WHAT THE TASK ASKS ::
Look below for the line containing "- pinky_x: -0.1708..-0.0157"; from there through the line containing "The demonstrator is", both lines included, please set down each line exactly and nothing else.

EXCERPTED DATA ::
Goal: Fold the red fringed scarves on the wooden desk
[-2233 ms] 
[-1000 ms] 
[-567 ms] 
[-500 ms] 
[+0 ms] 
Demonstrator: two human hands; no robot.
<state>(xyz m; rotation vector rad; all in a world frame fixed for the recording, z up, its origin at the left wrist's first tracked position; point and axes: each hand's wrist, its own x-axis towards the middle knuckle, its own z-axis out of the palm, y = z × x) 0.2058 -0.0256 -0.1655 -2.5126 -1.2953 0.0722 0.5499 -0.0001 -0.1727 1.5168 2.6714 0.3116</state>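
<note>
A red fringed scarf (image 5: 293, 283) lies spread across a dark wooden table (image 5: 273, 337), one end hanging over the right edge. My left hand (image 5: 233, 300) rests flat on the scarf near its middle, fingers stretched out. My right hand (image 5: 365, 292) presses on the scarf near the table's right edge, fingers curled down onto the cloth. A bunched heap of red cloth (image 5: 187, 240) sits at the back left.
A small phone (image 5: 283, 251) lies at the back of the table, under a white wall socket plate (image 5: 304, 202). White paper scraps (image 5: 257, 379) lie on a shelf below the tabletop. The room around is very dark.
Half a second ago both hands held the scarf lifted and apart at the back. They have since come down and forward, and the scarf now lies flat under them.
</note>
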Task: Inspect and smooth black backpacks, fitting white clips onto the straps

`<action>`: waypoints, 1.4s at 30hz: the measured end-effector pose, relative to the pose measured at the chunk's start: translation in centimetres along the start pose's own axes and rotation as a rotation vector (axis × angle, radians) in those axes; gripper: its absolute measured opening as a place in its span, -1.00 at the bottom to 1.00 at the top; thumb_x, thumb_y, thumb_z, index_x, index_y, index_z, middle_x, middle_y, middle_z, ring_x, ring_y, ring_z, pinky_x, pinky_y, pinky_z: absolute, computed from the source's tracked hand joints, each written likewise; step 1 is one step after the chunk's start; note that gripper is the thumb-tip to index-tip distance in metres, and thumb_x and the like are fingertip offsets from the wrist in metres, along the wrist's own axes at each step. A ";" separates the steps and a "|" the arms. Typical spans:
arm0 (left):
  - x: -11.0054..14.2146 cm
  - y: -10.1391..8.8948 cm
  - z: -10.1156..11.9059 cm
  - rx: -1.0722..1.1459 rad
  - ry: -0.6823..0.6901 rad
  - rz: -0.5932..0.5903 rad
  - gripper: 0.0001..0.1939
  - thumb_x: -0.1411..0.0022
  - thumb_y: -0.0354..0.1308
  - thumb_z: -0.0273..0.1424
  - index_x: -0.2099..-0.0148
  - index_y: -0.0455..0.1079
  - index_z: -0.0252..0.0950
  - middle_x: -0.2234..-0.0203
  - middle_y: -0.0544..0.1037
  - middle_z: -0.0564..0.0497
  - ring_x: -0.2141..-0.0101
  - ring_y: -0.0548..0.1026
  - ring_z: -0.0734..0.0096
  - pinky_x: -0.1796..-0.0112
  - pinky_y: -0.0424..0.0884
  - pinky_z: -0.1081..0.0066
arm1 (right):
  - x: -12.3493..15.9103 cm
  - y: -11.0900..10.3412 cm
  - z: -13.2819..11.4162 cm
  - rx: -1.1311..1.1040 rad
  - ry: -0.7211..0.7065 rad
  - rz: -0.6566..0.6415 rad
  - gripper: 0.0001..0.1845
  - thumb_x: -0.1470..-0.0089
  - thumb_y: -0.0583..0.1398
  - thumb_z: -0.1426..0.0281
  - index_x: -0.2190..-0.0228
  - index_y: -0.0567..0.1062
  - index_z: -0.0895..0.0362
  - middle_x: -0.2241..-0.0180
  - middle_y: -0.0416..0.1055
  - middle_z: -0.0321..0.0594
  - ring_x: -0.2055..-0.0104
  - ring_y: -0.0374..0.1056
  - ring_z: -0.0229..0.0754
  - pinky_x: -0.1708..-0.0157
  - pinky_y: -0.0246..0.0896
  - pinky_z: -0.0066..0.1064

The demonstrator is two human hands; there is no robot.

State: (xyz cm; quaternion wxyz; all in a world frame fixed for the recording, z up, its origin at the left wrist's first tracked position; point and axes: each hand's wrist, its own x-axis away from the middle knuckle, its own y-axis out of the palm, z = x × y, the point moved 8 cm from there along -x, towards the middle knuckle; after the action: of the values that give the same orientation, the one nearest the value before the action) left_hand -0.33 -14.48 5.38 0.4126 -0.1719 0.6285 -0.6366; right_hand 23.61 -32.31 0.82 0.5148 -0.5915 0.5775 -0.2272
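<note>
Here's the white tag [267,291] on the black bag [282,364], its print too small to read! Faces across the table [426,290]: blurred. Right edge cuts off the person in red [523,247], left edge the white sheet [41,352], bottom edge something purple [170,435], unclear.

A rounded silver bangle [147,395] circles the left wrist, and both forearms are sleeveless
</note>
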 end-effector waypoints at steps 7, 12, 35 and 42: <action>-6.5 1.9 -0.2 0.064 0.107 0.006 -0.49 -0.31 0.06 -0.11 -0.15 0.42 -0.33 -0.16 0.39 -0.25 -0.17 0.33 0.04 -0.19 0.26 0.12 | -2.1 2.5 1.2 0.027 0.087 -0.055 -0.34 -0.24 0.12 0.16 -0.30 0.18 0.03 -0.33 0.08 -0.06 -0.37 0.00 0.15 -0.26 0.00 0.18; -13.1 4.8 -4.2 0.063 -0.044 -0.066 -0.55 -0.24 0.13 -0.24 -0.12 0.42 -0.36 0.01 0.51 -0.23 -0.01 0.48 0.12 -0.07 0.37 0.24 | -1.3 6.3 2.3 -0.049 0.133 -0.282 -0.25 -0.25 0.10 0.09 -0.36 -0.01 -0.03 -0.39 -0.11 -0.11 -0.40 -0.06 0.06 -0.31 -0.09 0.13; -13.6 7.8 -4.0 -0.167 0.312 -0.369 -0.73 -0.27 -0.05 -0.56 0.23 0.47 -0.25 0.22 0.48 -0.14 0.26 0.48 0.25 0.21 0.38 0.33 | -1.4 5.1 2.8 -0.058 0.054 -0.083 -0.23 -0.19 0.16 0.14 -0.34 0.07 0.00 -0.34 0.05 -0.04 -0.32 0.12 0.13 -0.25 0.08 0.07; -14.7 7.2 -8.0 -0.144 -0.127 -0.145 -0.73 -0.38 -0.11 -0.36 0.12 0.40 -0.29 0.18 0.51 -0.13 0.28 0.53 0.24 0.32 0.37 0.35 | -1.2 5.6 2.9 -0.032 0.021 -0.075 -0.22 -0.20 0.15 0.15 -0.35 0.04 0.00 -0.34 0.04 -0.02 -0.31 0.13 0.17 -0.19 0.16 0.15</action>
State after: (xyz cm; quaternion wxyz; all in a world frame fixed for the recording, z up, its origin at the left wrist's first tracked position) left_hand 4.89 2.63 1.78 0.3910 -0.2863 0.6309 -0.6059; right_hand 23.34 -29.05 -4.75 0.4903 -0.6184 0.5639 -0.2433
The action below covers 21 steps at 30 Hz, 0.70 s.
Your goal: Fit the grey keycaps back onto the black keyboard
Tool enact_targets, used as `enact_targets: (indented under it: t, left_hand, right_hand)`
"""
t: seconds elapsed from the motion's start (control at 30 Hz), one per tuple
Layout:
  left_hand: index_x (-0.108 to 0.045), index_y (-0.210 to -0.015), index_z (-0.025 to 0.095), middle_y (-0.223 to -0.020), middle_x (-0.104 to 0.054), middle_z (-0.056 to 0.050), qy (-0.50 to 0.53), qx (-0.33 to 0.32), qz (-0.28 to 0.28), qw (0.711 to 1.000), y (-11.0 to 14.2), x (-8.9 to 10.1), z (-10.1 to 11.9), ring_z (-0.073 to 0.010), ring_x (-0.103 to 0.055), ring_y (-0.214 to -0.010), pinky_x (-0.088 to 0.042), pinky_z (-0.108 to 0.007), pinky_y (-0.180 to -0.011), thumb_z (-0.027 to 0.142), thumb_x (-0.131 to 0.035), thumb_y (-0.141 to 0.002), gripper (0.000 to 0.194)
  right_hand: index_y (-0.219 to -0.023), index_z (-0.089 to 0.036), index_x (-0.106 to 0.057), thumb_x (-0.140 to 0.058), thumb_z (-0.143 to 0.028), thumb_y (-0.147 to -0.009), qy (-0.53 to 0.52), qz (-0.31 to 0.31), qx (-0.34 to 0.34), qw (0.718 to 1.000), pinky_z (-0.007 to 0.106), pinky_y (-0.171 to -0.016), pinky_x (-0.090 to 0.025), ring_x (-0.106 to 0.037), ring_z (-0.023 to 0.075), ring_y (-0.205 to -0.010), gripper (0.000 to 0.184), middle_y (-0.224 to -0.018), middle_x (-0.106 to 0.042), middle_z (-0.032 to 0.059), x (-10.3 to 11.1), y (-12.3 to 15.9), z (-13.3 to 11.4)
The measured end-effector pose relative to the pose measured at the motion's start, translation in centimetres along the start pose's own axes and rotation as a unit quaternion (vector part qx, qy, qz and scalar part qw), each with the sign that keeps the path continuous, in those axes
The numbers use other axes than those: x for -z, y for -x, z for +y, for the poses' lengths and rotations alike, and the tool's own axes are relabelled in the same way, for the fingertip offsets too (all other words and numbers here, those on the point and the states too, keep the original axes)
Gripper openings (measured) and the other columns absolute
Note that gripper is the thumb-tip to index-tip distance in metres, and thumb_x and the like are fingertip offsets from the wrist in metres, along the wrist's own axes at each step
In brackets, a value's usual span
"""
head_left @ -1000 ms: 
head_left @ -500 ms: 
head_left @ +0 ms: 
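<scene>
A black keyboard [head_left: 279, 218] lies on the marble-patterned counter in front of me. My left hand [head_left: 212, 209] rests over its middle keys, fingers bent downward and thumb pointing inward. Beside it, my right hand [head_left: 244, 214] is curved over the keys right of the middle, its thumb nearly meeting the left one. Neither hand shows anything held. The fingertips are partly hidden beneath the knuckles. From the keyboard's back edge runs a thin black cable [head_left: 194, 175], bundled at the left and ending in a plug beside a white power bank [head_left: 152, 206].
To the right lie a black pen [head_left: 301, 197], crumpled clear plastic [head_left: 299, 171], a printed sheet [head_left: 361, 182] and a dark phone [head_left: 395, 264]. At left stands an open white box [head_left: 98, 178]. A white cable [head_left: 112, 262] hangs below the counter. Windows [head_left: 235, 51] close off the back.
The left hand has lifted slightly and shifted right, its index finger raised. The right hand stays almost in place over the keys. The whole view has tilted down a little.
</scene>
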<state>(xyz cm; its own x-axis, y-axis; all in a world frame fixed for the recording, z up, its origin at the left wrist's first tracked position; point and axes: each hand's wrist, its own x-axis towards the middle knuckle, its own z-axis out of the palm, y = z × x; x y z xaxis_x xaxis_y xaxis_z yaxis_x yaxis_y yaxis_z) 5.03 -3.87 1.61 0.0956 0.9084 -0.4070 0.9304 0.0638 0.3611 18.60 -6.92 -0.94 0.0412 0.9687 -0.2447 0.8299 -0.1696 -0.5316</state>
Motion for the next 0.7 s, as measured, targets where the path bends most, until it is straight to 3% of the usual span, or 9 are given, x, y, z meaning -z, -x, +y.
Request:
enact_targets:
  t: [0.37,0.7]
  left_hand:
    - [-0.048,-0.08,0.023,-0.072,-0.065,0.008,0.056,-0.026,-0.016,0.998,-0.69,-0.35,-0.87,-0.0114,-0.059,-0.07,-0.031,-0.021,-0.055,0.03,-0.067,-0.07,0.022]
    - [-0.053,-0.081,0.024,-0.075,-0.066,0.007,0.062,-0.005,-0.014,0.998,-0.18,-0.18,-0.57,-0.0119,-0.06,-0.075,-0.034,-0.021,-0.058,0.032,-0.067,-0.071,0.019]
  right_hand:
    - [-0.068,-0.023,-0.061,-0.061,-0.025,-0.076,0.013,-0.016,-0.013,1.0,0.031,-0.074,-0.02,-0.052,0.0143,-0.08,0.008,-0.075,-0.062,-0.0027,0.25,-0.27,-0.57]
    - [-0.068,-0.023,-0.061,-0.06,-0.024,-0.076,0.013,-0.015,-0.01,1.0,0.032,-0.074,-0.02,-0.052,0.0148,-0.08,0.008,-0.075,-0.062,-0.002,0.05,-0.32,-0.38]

SOLUTION FOR THIS PROBLEM ::
  - pinky_x: -0.1708..-0.0157
  - pinky_y: -0.0246..0.0896
  - pinky_z: -0.0066..0.1064

The demonstrator is two human hands; there is no robot.

Nothing else belongs in this output.